Удачно стряхнув с ноги маленького щенка, которого по невнимательности приняла за очередной мячик, я остановилась и замаскировалась под молодое дерево за тремя раскидистыми кустами, не помню какого растения. Как раз напротив вернувшейся к оживленному разговору парочки. Герды рядом с ними уже не было, очевидно, перепрятывала «клад», не собираясь делиться с хозяином. Девица что-то записывала на газете, изъятой из рук мужчины. Скорее всего, номер телефона. Затем порылась в сумочке и выудила кошелек. Почерпнутые из него купюры, достоинство которых определить не представилось возможным, вместе со свернутой в трубочку газетой перекочевали в руки пенсионера. Я предположила, что ее интересует наш вчерашний визит. В случае повторного появления мужичок за энную сумму обязался предоставить девице более подробные о нас сведения.
Не торопясь, пенсионер сунул деньги в карман, развернул газету, неслышно шевеля губами, прочитал запись и сунул газету под мышку. Затем, удовлетворенно кивнув девице, поправил на голове легкую кепочку и проводил девицу до красной иномарки, припаркованной у соседнего подъезда. Там они снова разговорились, но уже спокойно.
Когда на мое плечо легла чужая рука, я даже не пошевелилась, была готова к тому, что Наташка отыграется – не вся выговорилась. И тут подруга заговорила, душевно, с надломом, вот только не своим голосом:
– Дай тридцатку на пиво.
Я медленно развернулась к обладателю дрожащего баритона. Завораживающий голос! Молодой парень, лет двадцати семи-тридцати, не больше, довольно симпатичный, но с достаточно «уставшим» от ненормальной жизни лицом. Запущенная светлая щетина, темные, с каштановым отливом волосы под спортивной кепкой. Странная личность. Я вгляделась в него внимательней. Даже прищурилась, напрягая память. Нет, определенно, к числу моих знакомых он не принадлежал. Кажется, похож на какого-то киноактера. Может, это розыгрыш? Съемка скрытой камерой. На всякий случай я приветливо улыбнулась.
– Ну чё рот открыла? Тридцатку давай, а то сейчас крикну ишаку, что ты за ним следишь. – Жесткие пальцы сильнее сдавили мое плечо. Парня колотила крупная дрожь. Вместе с ним в свободной левой руке ходуном ходила барсетка из коричневой кожи. Разом забыв про скрытую камеру, я закрыла рот и деловито кивнула:
– «Ишак» – это тот крокодил, что рядом с красной иномаркой разговаривает? А почему он «ишак»?
– Потому что сволочь!
– Понятно. Слушай, у меня только полтинник, да и то в машине. Не разменяешь?
– Я разменяю! – непонятно откуда выскочила Наташка. – Ты что себя лапать позволяешь, а? – накинулась она на меня. – Гони полтинник, а то все мужу скажу. Он из твоего хахаля нарезку сделает. В вакуумной упаковке. Слушай, щетинообразное, у нее муж Хирург. Слыхал такую кликуху?

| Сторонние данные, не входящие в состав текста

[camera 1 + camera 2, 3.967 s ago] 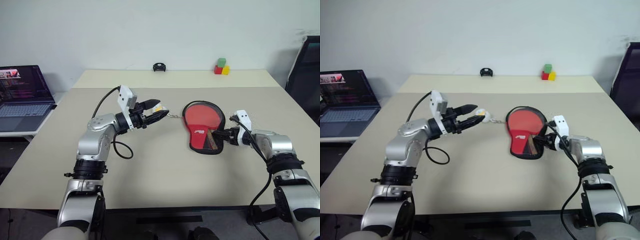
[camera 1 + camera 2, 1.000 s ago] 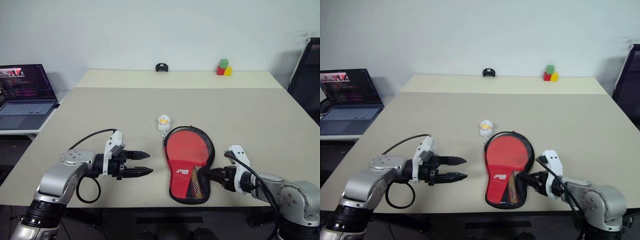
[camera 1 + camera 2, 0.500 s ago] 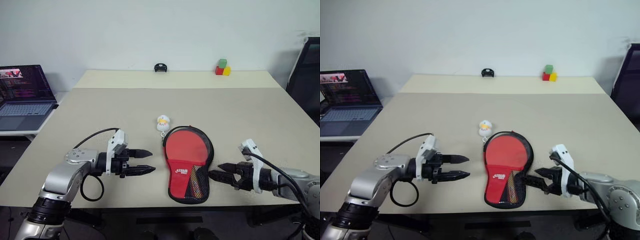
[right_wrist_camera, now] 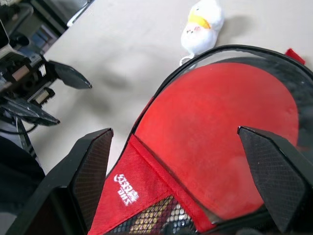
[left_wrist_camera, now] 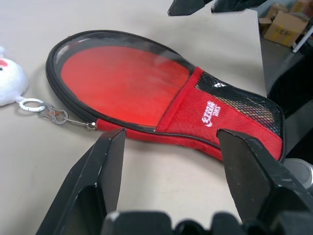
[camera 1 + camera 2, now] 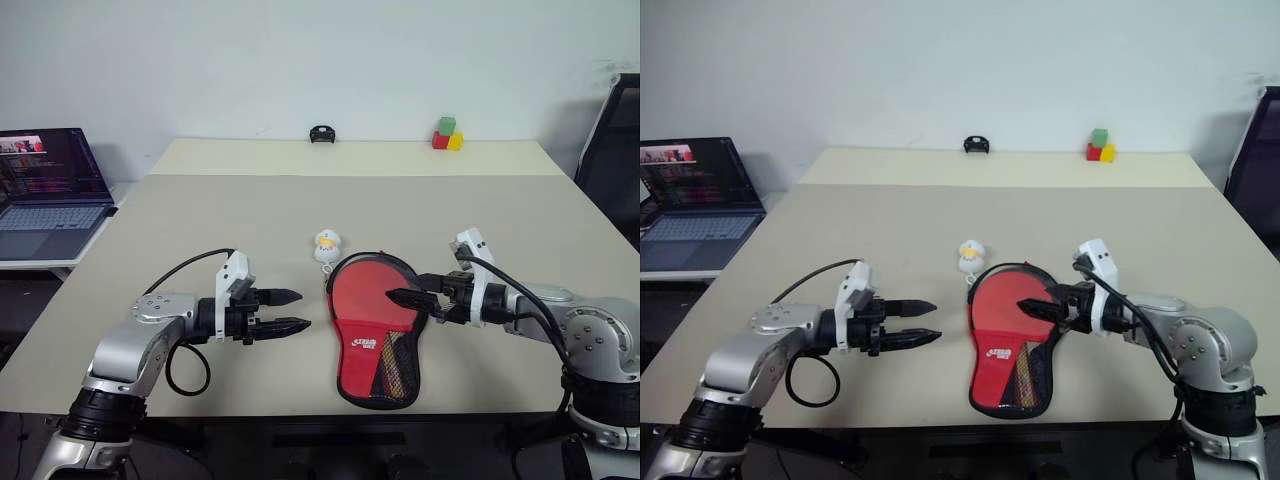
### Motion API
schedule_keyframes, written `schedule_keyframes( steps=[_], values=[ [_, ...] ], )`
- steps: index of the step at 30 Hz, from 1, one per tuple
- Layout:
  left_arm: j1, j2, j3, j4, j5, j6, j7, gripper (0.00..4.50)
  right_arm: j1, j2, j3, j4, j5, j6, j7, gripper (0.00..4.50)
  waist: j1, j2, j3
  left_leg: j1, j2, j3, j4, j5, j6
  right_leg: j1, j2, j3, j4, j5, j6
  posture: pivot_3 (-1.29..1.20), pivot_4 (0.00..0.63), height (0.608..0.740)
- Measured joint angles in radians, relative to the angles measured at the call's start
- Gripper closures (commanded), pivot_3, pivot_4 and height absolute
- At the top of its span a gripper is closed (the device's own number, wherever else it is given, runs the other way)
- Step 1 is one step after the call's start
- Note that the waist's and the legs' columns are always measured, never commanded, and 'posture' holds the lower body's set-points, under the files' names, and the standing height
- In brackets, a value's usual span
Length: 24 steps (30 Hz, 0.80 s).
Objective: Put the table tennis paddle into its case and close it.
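The case (image 6: pixel 378 330) lies flat on the beige tabletop (image 6: pixel 500 220) near its front edge, red side up, with the round end toward the far side and the narrow mesh-pocket end, bearing a white logo, toward the near edge. The table tennis paddle (image 6: pixel 372 300) sits inside it: the red rubber face shows through the open round part, ringed by the black zipper edge, and the striped handle shows faintly behind the mesh. A small white plush duck (image 6: pixel 326 244) lies just beyond the round end, joined to the zipper by a short chain. The left pincer (image 6: pixel 287 311) hovers left of the case, pointing toward it, its two black fingers spread and holding nothing. The right pincer (image 6: pixel 402 302) reaches in from the right over the round red face, its fingers also spread wide and empty; whether they touch the case cannot be told. At the far edge of the tabletop stand a small black object (image 6: pixel 320 134) and a stack of coloured blocks (image 6: pixel 445 134). An open laptop (image 6: pixel 45 190) sits far left.
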Motion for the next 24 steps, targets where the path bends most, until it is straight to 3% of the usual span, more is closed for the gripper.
schedule_keyframes(
  steps=[7,19,24],
  values=[
    [0.012,-0.014,0.002,-0.002,-0.001,0.0,0.034,1.26,-0.035,0.072,0.204,0.18,-0.197,-0.231,0.022,0.02,0.002,0.0,0.0,0.0,0.0,0.0,0.0,0.0,0.0,0.0,0.0,-0.001,0.001,0.0,0.0,0.0,0.15,0.74],
    [-0.006,-0.014,0.004,-0.001,-0.001,0.0,0.039,1.26,-0.126,0.137,0.216,0.376,-0.318,-0.384,0.073,0.02,0.001,0.0,0.0,0.0,0.0,0.0,0.0,0.0,0.0,-0.001,0.0,0.0,0.001,0.0,0.0,0.0,0.15,0.74],
    [-0.006,-0.016,0.004,0.0,-0.001,0.0,0.042,1.26,-0.207,0.173,0.213,0.545,-0.376,-0.479,0.077,0.02,0.001,0.0,0.0,0.0,0.0,0.0,0.0,0.0,0.0,-0.001,0.0,-0.001,0.001,0.0,0.0,0.0,0.15,0.74]
  ],
)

– Чё орешь? Больная, что ли? – попробовал идти в наступление вымогатель, но руку с моего плеча снял. Я оглянулась назад, но ни «ишака», ни девицы у дома уже не было. Однако красная иномарка по-прежнему стояла, пустая. Парень, очевидно, это тоже заметил и мигом поблек. В голосе прорывалось истинное страдание: – Ну хоть пятнадцать рублей дайте, люди вы, в конце концов, или нет. Плохо мне.
– Мы люди, – не раздумывая, согласилась Наташка, вставая рядом со мной плечом к плечу. – Только совершенно тебе чужие.
Незаметно для «страждущего» я слегка дернула подругу за ветровку.
– А раз так, то родные тебе люди нас не осудят, – сделала резкий поворот в своем выступлении Наташка, – поскольку тоже нас не знают. Так и быть, купим тебе пива за свой счет. – Парень скривился. – Но пить его будешь под мою проповедь о необходимости вести трезвый образ жизни. Может, подавишься и завяжешь. Мать спасибо скажет. Где тут у вас ближайшая палатка?